A series of thick blast doors suddenly open into a huge chamber, where a flood of light bursts through a gaping hole in the ceiling where the missiles exploded in a nose-dive that blasted the civilians hiding beneath.

The first smart bomb tore through the 2.5-metre (8-foot) thick roof, and a second followed with deadly force, transforming the shelter below into a fatal furnace.

A deep cavity in the floor, charred walls and thick pieces of mangled metal mark the force of that historic blast.

In the eight years of violence that have racked the neighbourhood, the protective glass canopy that once plugged the hole of the roof has also shattered.

The floors are littered with black-and-white portraits of the victims that once were on walls, but now are covered with cobwebs and dust.

In the dark, rare visitors trip over slabs of plexiglass on the floor, placed to preserve and display bloodstains and chunks of human flesh to the public when the memorial was open.

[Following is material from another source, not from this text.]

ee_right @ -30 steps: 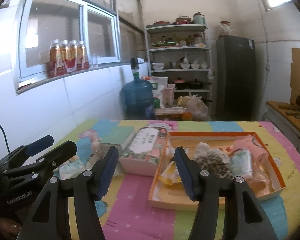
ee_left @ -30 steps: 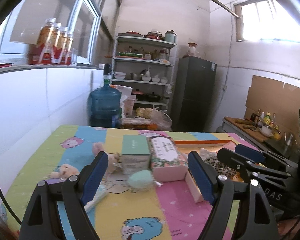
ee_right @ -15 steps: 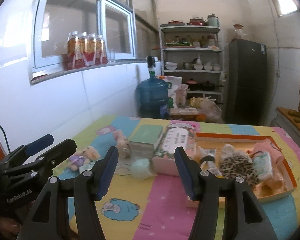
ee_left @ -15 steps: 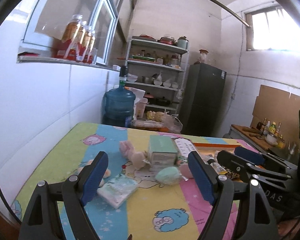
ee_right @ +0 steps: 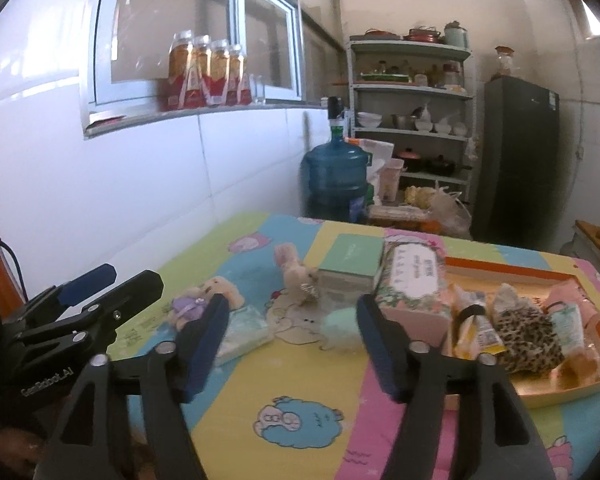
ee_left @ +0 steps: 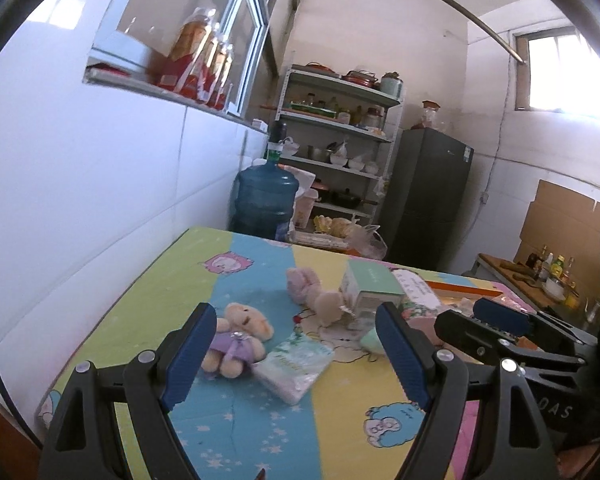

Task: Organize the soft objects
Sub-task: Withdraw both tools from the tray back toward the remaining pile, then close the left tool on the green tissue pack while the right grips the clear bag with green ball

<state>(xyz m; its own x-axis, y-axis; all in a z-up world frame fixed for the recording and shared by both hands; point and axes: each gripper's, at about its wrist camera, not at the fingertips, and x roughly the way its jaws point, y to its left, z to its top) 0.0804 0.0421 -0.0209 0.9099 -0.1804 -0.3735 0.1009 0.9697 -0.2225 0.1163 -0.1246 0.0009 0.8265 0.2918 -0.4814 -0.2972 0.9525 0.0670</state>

After the attack, during the Gulf War that pushed Iraqi troops out of neighbouring Kuwait, Washington maintained that the bunker was hiding a military command post.

“But didn’t the Americans have satellites to know that it was a civilian shelter?” Hussein Nasser, who lost his mother and five siblings in the bunker, asked incredulously.

“They knew very well who was inside, but they wanted to strike hard to overwhelm the Iraqi regime,” said the 46-year-old, adding that he was raising his three children to hate “the crimes of America”.

Outside the bunker, under a wall painted with the colours of the old Iraqi flag, hundreds of tombstones erected over mock graves are now covered with overgrown weeds.